As a Hip-hop fan (and other genres of music) it is obvious that certain artists are more alike than others. I was interested to see if a network of Hip-hop artists based on their collaborations with others would be able to highlight some interesting insights.
The things I needed to solve this problem were:
- Data on artists, their tracks (songs) and the artists featuring on the tracks
- Network graph analysis and visualisation software
This was done on a Windows 10 machine with:
- Python 3
Speaking of collaborations, this post was done as a collaboration with a passionate group of technical data experts who are putting out their own collection of posts for the data community. See Herd Mentality
To have a look at the source code for getting the collaboration data, have a look at the following Github repo https://github.com/mortie23/musicbrainz-get. I looked for existing dataset but counldn’t find one, but found a fantastic free API from MusicBrainz https://musicbrainz.org/doc/MusicBrainz_API/Examples.
To get started, since it is 2023, I started with a prompt to ChatGPT that was something like this:
Write me a Python script that calls that Music Brainz API (documentaiton here https://musicbrainz.org/doc/MusicBrainz_API/Examples) that searches for an artist and returns the artists ID.
Then, with a bit of refactoring and a few more prompts to ChatGPT, I ended up with a script that could loop through a list of my favourite artists and produce a CSV file of the collaboration graph. The analysis was a bit of a throw back to the 1990’s of Hip-hop and I wanted a few East coast and West coast rappers in the list to see if the network analysis clusters them well.
# %% artist_list = [ "Jay-Z", "Nas", "Wu-Tang Clan", ... ]
After quickly trying some network and charting packages in Python, and then trying a PowerBI markplace viz with minimal success, I remembered a desktop appliction I used years ago that could render beautiful network graphs. So I started working with Gephi https://gephi.org/users/download/.
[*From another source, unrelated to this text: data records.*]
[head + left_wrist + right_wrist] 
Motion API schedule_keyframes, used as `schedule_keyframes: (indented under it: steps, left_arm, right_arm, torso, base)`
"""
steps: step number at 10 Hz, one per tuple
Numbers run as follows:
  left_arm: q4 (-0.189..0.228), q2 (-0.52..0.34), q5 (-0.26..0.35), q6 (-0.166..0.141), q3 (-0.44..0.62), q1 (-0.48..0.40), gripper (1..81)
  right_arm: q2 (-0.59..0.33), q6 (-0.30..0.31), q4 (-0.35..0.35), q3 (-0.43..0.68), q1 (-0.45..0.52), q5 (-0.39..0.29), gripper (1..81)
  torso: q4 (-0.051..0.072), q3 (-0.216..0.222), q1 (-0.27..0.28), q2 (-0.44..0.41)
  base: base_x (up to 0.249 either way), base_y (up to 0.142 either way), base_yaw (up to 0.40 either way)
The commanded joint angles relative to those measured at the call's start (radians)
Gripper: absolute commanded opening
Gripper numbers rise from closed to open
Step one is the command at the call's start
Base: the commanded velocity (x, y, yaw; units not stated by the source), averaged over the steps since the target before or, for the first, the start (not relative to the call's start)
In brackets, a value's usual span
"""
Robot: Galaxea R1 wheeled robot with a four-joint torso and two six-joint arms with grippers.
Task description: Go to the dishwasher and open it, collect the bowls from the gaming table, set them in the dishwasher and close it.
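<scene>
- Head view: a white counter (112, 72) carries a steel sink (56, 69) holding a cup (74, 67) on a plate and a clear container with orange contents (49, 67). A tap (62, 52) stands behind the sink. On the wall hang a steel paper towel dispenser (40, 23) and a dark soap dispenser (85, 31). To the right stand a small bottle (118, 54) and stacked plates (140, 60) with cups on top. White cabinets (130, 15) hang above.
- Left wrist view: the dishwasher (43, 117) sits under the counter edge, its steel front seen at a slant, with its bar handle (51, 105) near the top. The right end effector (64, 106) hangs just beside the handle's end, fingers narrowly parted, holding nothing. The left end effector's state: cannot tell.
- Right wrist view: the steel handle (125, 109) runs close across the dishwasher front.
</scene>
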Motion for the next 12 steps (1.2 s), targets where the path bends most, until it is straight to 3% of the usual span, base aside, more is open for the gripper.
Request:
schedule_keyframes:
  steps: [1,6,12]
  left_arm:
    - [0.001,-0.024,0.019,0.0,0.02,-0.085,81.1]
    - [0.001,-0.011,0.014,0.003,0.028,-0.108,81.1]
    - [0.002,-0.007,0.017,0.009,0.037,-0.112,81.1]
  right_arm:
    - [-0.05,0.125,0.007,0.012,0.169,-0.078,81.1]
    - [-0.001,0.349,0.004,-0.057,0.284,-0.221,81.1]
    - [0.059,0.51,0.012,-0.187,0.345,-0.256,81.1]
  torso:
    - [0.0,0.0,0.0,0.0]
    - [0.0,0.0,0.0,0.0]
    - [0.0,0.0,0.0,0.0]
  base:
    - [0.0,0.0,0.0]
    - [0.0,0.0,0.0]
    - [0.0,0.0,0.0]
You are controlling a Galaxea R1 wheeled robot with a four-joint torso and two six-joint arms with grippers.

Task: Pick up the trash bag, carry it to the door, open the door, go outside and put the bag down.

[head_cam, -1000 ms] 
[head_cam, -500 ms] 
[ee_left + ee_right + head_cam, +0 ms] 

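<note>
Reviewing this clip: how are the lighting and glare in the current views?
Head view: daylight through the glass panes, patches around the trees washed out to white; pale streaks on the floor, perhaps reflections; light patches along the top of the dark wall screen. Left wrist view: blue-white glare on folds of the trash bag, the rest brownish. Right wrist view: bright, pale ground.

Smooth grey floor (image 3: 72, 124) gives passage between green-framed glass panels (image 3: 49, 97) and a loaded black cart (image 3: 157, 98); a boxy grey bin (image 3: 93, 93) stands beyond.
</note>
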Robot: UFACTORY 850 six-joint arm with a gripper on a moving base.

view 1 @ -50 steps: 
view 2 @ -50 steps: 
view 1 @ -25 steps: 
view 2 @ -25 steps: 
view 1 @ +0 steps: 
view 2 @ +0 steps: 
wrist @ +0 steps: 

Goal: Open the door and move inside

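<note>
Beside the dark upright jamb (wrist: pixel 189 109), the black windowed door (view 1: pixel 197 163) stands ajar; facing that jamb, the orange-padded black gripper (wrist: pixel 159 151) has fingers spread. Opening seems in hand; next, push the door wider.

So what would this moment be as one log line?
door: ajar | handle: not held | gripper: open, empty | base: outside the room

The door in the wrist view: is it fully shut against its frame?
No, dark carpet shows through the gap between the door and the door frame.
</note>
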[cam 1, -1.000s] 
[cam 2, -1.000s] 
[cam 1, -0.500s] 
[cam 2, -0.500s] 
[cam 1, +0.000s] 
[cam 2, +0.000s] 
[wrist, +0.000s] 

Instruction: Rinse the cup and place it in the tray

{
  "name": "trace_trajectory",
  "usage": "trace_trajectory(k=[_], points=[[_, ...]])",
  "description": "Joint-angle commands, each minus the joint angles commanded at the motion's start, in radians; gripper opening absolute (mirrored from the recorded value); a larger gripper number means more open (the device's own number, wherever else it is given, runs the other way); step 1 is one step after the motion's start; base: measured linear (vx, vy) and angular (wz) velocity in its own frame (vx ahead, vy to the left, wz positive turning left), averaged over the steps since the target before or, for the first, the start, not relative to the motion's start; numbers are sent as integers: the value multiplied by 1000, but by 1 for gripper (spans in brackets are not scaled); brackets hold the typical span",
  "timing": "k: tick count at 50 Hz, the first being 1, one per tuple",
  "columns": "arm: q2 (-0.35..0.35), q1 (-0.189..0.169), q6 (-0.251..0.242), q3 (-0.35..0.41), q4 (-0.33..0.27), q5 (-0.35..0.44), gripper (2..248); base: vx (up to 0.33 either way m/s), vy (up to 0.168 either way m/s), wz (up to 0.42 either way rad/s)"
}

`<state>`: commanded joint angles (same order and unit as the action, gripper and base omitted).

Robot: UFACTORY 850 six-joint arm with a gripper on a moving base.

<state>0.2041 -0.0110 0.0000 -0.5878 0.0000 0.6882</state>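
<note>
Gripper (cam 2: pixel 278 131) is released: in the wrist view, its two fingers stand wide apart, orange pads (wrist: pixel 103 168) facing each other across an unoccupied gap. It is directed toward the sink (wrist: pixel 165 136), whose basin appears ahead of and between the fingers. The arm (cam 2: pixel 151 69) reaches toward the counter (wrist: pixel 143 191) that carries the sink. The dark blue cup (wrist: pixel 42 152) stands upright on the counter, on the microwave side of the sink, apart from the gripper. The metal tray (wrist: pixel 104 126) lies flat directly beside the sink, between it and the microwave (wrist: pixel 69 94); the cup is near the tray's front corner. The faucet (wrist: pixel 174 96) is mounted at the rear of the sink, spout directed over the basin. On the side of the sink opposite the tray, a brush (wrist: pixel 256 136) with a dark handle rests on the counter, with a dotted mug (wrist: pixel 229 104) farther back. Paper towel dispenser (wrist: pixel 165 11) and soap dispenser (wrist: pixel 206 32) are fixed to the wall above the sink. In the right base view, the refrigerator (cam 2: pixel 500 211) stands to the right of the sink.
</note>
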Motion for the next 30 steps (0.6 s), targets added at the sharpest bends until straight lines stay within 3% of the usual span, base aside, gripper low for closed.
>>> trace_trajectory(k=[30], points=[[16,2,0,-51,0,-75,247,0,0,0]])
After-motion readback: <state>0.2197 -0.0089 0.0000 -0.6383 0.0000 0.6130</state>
Here is the first look of the network graph with labels. The size of the nodes (and labels) is the number of edges in the graph (the number of collaboration artists). The color is:
- Orange: Calfornia
- Green: New york
- Blue: Chicago
The winner of this title goes to Snoop Dogg.
The east coast and west coast artists are clustered well together based on their collaborations (as expected).
It seems from the network graph that Dr Dre (from the west coast) signing 50 Cent (from the east coast) to his label became a key collaboration connection between the clusters.
I think there is great insights that can be gained from collaborations between artists that confirm some suspicions of fans and highlight some unknown insights.